### What is required
Lines to return, exactly: from the line with "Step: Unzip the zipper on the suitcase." to the line with "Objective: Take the" in the entries below, both included.

### Supplied data
-------
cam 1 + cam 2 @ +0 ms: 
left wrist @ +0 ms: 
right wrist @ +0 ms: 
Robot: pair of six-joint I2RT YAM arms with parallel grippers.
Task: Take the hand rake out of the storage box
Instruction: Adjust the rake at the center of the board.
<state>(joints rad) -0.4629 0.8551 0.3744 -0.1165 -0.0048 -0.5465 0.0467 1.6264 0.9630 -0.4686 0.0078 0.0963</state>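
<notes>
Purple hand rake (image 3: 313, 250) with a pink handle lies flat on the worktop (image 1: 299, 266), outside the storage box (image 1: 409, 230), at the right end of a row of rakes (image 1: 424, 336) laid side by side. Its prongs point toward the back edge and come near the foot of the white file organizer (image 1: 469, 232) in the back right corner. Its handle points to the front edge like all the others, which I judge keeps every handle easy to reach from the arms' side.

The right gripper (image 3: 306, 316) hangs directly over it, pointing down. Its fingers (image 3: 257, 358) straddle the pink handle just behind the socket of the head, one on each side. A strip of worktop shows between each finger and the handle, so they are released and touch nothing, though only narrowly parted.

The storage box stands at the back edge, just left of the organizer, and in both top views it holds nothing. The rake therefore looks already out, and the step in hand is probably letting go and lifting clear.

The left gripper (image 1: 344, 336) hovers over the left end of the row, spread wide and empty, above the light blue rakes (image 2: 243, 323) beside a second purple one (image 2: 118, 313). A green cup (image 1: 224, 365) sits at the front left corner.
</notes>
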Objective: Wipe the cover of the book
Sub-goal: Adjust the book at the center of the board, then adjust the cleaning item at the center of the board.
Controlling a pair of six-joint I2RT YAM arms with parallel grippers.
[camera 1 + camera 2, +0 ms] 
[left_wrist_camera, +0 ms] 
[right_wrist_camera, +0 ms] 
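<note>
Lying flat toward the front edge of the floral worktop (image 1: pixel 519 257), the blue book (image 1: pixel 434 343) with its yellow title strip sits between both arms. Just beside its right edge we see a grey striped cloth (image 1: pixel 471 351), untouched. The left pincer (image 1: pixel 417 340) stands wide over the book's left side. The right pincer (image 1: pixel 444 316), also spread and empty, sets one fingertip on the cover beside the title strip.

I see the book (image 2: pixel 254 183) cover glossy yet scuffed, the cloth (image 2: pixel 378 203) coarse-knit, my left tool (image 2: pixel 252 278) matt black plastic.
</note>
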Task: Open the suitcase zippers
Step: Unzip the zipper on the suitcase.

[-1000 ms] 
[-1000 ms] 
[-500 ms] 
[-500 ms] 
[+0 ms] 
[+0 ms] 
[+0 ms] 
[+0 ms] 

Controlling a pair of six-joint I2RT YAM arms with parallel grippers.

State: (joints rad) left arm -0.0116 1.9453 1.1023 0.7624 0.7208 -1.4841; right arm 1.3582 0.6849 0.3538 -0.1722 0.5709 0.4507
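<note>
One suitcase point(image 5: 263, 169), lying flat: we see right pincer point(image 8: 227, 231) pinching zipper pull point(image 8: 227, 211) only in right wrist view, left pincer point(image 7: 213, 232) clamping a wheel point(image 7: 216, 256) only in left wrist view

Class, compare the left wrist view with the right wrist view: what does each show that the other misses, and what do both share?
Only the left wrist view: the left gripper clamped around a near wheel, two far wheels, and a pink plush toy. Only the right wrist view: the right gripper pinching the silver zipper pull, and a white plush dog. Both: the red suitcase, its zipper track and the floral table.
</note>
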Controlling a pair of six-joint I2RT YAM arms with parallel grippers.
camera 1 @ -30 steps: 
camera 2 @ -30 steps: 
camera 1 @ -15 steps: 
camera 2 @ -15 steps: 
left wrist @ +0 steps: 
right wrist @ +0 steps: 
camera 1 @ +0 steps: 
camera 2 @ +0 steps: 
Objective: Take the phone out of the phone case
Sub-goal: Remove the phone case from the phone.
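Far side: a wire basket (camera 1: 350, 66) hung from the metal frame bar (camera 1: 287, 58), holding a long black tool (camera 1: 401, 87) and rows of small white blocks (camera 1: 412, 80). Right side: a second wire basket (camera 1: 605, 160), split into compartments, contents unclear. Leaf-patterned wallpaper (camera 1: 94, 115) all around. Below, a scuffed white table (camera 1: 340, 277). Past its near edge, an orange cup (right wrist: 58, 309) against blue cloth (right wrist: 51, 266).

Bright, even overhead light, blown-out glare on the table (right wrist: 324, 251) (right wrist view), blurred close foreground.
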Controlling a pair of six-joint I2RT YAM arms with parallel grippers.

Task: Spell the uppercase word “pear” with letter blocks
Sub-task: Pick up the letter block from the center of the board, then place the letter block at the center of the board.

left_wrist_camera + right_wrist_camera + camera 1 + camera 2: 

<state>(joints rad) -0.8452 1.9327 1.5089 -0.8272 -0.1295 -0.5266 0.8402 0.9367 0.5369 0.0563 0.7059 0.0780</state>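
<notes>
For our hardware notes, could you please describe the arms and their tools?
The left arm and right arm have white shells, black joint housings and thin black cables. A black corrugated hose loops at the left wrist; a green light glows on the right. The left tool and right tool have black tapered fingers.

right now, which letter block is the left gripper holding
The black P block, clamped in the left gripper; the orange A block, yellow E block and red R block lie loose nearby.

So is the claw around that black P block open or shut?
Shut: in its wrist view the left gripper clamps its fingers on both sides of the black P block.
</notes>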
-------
### Answer section
Step: Unzip the zipper on the suitcase.

[-1000 ms] 
[-1000 ms] 
[-500 ms] 
[-500 ms] 
[+0 ms] 
[+0 ms] 
[+0 ms] 
[+0 ms] 

Controlling a pair of six-joint I2RT YAM arms with parallel grippers.

State: (joints rad) left arm -0.0116 1.9453 1.1023 0.7624 0.7208 -1.4841; right arm 1.3582 0.6849 0.3538 -0.1722 0.5709 0.4507
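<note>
One suitcase point(image 5: 263, 169), lying flat: we see right pincer point(image 8: 227, 231) pinching zipper pull point(image 8: 227, 211) only in right wrist view, left pincer point(image 7: 213, 232) clamping a wheel point(image 7: 216, 256) only in left wrist view

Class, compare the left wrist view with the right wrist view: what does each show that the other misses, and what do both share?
Only the left wrist view: the left gripper clamped around a near wheel, two far wheels, and a pink plush toy. Only the right wrist view: the right gripper pinching the silver zipper pull, and a white plush dog. Both: the red suitcase, its zipper track and the floral table.
</note>
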Controlling a pair of six-joint I2RT YAM arms with parallel grippers.
camera 1 @ -30 steps: 
camera 2 @ -30 steps: 
camera 1 @ -15 steps: 
camera 2 @ -15 steps: 
left wrist @ +0 steps: 
right wrist @ +0 steps: 
camera 1 @ +0 steps: 
camera 2 @ +0 steps: 
Objective: Take the phone out of the phone case

Work on this exercise is finished.